Im Rahmen ihrer Möglichkeiten wird die Polizei diesen Personenkreis auch weiterhin im Auge behalten.
BIG Rex ist unter der Telefonnummer 0711/5401-3600 oder unter
big-rex@polizei.bwl.de erreichbar.
Zusatzinformation BIG Rex: Die BIG Rex ist Teil des im Jahr 2001 durch das Innenministerium Baden- Württemberg unter Einbeziehung der Ministerien für Justiz, Kultus- und Soziales ins Leben gerufenen Programms „Ausstiegshilfen Rechtsextremismus“. Der Grundgedanke des Programms besteht darin, sowohl polizeilich bekannte Sympathisanten, wie auch Erst- und Mehrfachtäter durch die Landespolizei und das Landeskriminalamt (LKA) anzusprechen, um sie zum Ausstieg aus der rechten Szene zu motivieren und ggf. zu unterstützen. Die BIG Rex ist beim Landeskriminalamt Baden-Württemberg angesiedelt. Zu den Mitarbeitern zählen vornehmlich Polizeibeamte und eine Diplompädagogin.
Die BIG Rex arbeitet behördenübergreifend und ist nicht ermittelnd tätig. Im Mittelpunkt ihrer Tätigkeit steht ausschließlich die Unterstützung ausstiegswilliger Szeneangehöriger. Hierbei sollen Justizbehörden, Jugend-, Arbeits- und Sozialämter, Schulen und Kommunen mit der Polizei gemeinsam jedem Ausstiegswilligen individuelle, auf seine persönlichen Lebensumstände abgestimmte Hilfeleistungen bieten. Beispielsweise sollen umkehrbereite Rechtsextremisten bei der Arbeitsplatzsuche, der Bewältigung von Strafverfahren, der Wohnungssuche, der Schuldnerberatung, bei der Abwicklung von Behördengängen oder beim Schutz vor einer befürchteten Bedrohung durch ehemalige Gesinnungsgenossen unterstützt werden.
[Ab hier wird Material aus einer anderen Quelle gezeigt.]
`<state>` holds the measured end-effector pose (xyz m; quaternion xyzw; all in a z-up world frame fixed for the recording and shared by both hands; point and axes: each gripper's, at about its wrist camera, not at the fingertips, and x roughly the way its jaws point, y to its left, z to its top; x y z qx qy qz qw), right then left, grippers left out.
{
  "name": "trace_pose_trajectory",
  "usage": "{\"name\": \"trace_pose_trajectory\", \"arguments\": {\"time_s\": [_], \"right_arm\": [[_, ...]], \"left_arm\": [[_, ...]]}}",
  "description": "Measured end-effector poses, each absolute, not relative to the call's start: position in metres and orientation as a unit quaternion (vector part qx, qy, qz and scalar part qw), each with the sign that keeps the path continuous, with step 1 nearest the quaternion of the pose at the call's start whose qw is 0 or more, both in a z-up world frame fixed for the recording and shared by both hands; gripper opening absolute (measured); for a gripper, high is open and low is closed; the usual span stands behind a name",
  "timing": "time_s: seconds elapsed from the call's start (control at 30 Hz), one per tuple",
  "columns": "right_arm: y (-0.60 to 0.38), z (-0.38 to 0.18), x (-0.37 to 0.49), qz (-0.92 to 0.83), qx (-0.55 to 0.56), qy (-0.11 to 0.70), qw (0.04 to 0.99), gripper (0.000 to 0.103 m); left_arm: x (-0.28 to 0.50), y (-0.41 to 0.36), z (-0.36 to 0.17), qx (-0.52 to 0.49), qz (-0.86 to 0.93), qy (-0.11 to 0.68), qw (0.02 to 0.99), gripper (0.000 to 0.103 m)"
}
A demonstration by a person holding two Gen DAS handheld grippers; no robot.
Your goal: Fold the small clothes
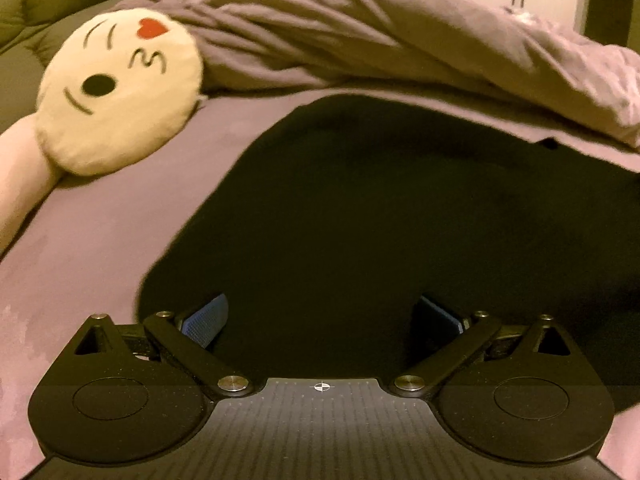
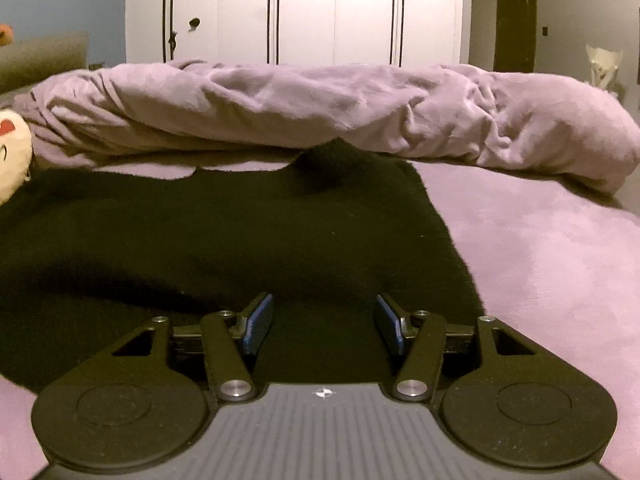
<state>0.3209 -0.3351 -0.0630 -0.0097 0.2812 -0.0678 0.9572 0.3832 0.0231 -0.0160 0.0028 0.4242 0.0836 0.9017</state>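
Black garment (image 1: 360, 208) flat on the bed (image 1: 100, 240), left gripper (image 1: 320, 320) jaws released above it, right gripper (image 2: 324, 328) jaws released, garment beneath and ahead, nothing grasped

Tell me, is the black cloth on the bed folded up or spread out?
Mostly spread out. The black cloth lies flat and wide on the purple bed, with one small bump at its far edge.

right gripper (image 2: 324, 330): fingers (image 2: 258, 326) apart, nothing between them, above near edge of black garment (image 2: 224, 236) | black garment: spread flat on purple bed (image 2: 540, 248), small bump at its far edge | crumpled blanket (image 2: 320, 108): just behind black garment | white wardrobe (image 2: 296, 12): behind blanket
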Motion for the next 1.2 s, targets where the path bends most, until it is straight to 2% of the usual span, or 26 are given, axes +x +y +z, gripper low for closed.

Seit Beginn des Programms Ausstiegshilfen Rechtsextremismus wurden von der Landespolizei und dem Landeskriminalamt weit über 2500 Personen der rechten Szene angesprochen. Zwischenzeitlich sind mit Hilfe der Polizei des Landes über 500 Personen aus der „rechten Szene“ ausgestiegen, davon annähernd 300 mit Unterstützung der BIG Rex des LKA.
Zusatzinformation Anonymisiertes Hinweissystem Seit dem 1. September 2012 hat das Landeskriminalamt Baden-Württemberg ein anonymes Hinweisaufnahmesystem (BKMS) eingeführt. Hinweise gegen Korruption, Wirtschaftskriminalität und rechtsextremistisch motivierter Kriminalität können hier anonym gemeldet und weitergeleitet werden. Der Datenverkehr über anonyme Postfächer, IP-Adressen wird nicht gespeichert. Hinweisgeber können über das System mir der Polizei in Kontakt treten – ihre Anonymität ist jederzeit gewährleistet. Zum System gelangt man über die Internetauftritte der Polizeidienststellen, des Landeskriminalamtes und des Innenministeriums. Das Landeskriminalamt bewertet die eingehenden Hinweise und kann über as anonyme Postfach bei Bedarf mit dem Hinweisgeber in einen Dialog treten. Notwendig kann dies beispielsweise sein, wenn der Hinweis noch vage ist oder ergänzende Informationen benötigt werden. Sollte sich ein Verdachtsfall konkretisieren, wird die örtlich zuständige Polizeidienststelle mit den weiteren Ermittlungen beauftragt.